▸ **HOW TO COMPLETE THIS TASK**:
Check every line of the material below for the string "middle", and return the ones that have it.

▸ **SUPPLIED INFORMATION**:
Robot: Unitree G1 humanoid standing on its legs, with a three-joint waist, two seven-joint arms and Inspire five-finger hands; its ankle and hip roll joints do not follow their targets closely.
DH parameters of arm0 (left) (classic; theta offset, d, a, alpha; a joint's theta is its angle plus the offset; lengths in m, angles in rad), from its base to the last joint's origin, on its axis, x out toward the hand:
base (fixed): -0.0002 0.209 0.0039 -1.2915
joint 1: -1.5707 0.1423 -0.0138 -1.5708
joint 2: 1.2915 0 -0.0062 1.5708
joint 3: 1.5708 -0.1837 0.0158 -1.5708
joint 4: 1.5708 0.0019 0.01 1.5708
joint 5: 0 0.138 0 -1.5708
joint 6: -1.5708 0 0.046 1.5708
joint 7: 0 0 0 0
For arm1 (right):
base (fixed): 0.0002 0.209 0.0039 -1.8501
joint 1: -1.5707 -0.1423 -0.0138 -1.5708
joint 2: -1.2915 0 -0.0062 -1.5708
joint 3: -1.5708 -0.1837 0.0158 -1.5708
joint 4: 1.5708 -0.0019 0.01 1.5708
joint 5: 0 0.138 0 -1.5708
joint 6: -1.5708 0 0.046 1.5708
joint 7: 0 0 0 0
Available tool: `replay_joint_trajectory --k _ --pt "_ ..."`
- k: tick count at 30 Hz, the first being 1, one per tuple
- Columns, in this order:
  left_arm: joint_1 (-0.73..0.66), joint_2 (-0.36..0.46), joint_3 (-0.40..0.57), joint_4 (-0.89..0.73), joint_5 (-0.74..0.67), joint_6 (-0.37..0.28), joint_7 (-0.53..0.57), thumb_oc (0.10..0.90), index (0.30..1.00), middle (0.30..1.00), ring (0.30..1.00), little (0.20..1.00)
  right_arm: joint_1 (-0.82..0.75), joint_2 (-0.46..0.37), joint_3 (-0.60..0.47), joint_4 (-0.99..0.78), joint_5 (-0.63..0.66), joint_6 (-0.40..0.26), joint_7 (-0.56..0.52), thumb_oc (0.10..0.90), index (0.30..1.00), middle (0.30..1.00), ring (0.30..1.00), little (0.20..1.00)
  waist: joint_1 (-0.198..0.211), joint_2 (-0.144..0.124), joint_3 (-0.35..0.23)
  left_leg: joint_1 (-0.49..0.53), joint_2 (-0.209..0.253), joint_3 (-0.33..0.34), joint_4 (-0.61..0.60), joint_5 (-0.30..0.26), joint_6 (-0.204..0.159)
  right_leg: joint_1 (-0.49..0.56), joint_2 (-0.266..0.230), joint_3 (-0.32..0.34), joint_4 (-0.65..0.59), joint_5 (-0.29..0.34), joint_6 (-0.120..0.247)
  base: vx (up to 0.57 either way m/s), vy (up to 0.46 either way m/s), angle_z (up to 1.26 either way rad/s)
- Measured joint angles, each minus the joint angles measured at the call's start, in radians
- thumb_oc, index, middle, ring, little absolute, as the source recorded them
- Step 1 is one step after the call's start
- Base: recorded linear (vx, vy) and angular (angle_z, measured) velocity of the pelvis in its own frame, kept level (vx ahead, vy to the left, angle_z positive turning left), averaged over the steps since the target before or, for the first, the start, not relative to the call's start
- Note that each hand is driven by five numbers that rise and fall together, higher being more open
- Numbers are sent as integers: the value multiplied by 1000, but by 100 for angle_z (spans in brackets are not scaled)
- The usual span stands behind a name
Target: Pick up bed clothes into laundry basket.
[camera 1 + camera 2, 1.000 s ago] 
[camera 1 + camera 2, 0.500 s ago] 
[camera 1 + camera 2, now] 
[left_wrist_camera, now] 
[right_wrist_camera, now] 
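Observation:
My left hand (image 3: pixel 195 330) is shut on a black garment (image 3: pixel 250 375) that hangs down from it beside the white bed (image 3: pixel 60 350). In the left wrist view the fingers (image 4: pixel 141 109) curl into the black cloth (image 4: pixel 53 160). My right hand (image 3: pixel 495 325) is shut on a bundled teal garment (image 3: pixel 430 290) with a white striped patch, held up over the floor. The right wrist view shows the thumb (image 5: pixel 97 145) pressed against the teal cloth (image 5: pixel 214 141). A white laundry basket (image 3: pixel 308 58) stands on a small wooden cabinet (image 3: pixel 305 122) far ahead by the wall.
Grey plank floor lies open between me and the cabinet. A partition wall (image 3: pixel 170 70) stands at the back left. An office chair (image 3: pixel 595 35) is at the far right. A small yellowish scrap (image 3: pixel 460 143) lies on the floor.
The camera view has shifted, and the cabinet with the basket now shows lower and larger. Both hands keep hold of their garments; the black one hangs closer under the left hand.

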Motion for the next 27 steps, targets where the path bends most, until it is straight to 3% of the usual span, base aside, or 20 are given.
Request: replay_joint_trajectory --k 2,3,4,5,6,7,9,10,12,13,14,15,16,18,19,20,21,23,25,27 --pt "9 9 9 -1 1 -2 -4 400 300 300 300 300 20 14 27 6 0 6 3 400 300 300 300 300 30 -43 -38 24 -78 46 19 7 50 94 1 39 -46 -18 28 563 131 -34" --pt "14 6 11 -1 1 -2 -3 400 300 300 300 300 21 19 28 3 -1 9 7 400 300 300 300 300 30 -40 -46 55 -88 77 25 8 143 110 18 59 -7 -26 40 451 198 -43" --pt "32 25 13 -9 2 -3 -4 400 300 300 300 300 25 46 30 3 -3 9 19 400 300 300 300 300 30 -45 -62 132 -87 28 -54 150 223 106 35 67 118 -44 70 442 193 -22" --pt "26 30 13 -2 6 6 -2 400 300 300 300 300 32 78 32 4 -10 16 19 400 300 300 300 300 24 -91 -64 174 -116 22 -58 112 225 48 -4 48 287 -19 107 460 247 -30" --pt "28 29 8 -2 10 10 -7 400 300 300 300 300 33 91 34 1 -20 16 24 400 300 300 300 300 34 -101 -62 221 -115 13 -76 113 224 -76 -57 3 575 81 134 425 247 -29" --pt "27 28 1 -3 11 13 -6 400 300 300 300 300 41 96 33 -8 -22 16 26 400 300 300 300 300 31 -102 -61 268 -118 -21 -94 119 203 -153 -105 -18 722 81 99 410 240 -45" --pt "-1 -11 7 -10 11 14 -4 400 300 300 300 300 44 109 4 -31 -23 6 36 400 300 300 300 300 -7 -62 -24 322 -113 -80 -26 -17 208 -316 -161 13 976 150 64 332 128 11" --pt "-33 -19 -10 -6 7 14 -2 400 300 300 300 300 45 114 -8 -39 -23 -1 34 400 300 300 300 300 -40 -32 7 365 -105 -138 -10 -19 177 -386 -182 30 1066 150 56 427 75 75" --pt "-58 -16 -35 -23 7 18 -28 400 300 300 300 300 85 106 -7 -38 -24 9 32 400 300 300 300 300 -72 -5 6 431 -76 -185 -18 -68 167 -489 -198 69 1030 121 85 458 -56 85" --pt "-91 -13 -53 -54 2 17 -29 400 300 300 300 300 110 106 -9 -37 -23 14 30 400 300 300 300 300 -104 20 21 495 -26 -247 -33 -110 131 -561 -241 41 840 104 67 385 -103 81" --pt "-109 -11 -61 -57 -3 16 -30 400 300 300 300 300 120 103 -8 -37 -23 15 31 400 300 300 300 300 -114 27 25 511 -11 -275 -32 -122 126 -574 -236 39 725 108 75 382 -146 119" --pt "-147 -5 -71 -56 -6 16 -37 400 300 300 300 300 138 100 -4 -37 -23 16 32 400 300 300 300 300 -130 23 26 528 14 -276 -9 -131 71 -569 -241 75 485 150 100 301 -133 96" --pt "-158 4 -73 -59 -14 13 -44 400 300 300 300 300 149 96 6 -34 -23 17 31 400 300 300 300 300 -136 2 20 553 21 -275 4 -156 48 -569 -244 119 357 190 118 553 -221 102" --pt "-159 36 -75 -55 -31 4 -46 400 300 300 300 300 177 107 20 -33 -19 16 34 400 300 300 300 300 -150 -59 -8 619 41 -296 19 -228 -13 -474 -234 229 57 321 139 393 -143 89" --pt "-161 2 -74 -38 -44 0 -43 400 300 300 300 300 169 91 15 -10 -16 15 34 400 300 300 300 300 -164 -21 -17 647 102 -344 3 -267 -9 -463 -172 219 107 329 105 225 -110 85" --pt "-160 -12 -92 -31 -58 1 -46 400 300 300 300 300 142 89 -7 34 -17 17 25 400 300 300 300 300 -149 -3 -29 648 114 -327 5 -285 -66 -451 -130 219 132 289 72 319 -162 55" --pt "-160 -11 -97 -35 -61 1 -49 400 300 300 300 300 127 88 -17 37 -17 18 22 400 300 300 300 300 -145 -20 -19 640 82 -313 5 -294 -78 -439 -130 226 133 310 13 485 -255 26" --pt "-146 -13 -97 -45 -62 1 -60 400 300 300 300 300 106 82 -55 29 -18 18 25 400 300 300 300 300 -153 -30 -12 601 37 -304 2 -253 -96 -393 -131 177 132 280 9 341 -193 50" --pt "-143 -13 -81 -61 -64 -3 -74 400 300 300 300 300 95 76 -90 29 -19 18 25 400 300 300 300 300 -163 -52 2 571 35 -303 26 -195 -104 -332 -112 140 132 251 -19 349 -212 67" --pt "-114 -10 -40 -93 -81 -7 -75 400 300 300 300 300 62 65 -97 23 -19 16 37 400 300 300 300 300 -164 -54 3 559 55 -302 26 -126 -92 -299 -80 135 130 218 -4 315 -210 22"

▸ **PROBLEM SOLUTION**:
  left_arm: joint_1 (-0.73..0.66), joint_2 (-0.36..0.46), joint_3 (-0.40..0.57), joint_4 (-0.89..0.73), joint_5 (-0.74..0.67), joint_6 (-0.37..0.28), joint_7 (-0.53..0.57), thumb_oc (0.10..0.90), index (0.30..1.00), middle (0.30..1.00), ring (0.30..1.00), little (0.20..1.00)
  right_arm: joint_1 (-0.82..0.75), joint_2 (-0.46..0.37), joint_3 (-0.60..0.47), joint_4 (-0.99..0.78), joint_5 (-0.63..0.66), joint_6 (-0.40..0.26), joint_7 (-0.56..0.52), thumb_oc (0.10..0.90), index (0.30..1.00), middle (0.30..1.00), ring (0.30..1.00), little (0.20..1.00)
- thumb_oc, index, middle, ring, little absolute, as the source recorded them

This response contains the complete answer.